# Is 18k/month good salary for single guy in Dubai?



## simonbinxs (May 21, 2012)

I am from Czech republic and I got job offer in Dubai.They offered me 5000USD = cca 18000AED/Month. I am C# NET developer with 2,5 years of experience in desktop/web applications. Is it good salary? Should I ask for more? Thankx for any advice.


----------



## Toon (Feb 28, 2012)

Yes.


----------



## simonbinxs (May 21, 2012)

And is here some space to save at least a quarter from my salary?


----------



## simonbinxs (May 21, 2012)

I heard that you have to pay for appartment one year in advance, I will not have so much money for that...


----------



## simonbinxs (May 21, 2012)

Should I ask for benefits like this?
a return ticket home
medical and dental cover
accommodation
end of service gratuity payments

Is it common?


----------



## Toon (Feb 28, 2012)

Your employer often gives you interest free loans, failing that negotiate up to 12 checks.

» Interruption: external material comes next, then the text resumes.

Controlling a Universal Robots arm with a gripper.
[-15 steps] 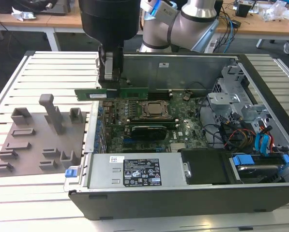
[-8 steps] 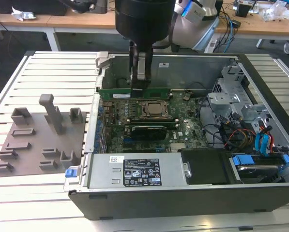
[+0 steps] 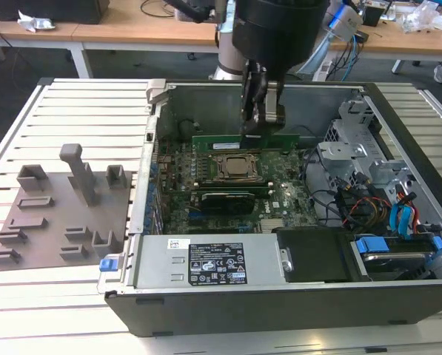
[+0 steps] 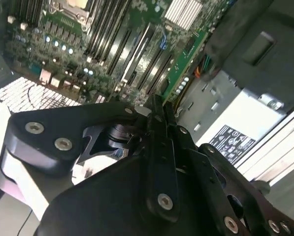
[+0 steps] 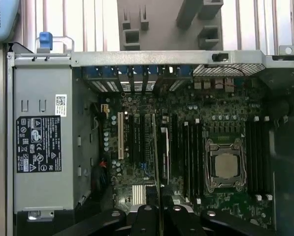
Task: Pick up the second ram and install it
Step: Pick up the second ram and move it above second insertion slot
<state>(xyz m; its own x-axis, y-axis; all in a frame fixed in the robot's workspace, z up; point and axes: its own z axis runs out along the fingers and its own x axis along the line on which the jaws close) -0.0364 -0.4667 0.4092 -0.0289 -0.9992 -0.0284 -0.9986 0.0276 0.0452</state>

Always ask for more, start at 27 and accept 22. Life is one long negotiation...

Save a quarter? Depends on your lifestyle.


----------



## simonbinxs (May 21, 2012)

Toon thank you for your answer. Did you work in Dubai?


----------



## Toon (Feb 28, 2012)

simonbinxs said:


> Should I ask for benefits like this?
> a return ticket home
> medical and dental cover
> accommodation
> ...


Yes to all of those, 1,2 and 4 are mandatory (apart from dental) anyway. You could accept the 18 and say that the above are obviously in addition. Then add 10k, negotiate from there.


----------



## simonbinxs (May 21, 2012)

So ask them for 28k + those benefits and then negotiate to 22K+benefits?
Do you think they would pay for my accomodatio ?


----------



## themash (Jun 15, 2011)

Is medical not only mandatory in Abu Dhabi? Didn't think it was mandatory in Dubai, may have picked that one up wrong though??


----------



## Toon (Feb 28, 2012)

themash said:


> Is medical not only mandatory in Abu Dhabi? Didn't think it was mandatory in Dubai, may have picked that one up wrong though??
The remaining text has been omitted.